I've been thinking about this since yesteday, and all I get from his quote is that bipolar is different for everyone. No two people's personalities are the same, therefore the disorder is not the same for any 2 people. Bipolar affects any kind of people, but it is up to us, I think, how we are going to handle that. If your personality is to fight, then fight, and it will benefit you.

I can't say how it affects mania, because I've never gone through that.

I'd encourage you by saying that my bipolar disorder is unique to me, as yours is to you. God created us all differently, right down to the gene that influences bipolar. I take comfort in that fact. The strong personality that God gave me is what's going to help me in dealing with this disorder. That, and His strength.
Remember, He'll never give us more than we can handle. That's a great promise.

Bipolar Wellness Writer said...

Dear Paula,
Thanks for your comment. I has prompted me to think more about this entire discussion.

In my opinion, one of my problems with Fuller's point of view is that if there is no commonality between people's experience, then each person must handle her (his) illness in her own way.

But I believe there is a commonality, and there could be skills-based programs and services to help people.
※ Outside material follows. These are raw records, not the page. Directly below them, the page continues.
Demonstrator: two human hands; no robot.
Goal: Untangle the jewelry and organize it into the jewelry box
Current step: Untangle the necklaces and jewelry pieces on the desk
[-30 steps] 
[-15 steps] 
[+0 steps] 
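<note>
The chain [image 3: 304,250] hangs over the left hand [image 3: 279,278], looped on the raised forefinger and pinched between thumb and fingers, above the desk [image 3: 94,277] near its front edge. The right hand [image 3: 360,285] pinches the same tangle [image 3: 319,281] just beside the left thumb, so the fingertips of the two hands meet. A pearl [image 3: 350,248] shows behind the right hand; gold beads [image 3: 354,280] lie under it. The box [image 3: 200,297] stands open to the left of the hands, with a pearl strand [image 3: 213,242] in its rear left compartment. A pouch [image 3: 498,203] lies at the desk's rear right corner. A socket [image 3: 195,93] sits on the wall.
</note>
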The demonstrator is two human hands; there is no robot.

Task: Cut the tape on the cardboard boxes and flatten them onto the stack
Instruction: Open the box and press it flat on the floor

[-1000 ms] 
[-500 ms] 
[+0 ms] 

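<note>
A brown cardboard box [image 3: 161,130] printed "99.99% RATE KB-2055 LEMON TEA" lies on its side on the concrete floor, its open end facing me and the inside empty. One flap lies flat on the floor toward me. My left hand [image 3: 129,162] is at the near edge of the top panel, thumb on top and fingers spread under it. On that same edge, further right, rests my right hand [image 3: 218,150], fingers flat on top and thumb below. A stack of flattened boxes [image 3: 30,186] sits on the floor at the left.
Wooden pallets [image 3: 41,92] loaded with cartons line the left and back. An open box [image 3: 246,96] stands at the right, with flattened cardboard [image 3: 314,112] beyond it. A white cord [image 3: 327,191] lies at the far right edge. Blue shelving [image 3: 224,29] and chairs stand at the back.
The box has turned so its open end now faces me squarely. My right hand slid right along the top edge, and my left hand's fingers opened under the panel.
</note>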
Since I think this is a very important topic, I'll write about it next week.

Susan

Susan

Paula Joy said...

I agree with you there! I think the foundation is the same, and the house is different. I look forward to developing this next week!!

Bipolar Wellness Writer said...

Dear Paula,
Nicely said! I'm going outside to work on the "foundation of my house" right now! Just kidding; but I've been re-cementing a retaining wall and the fireplace!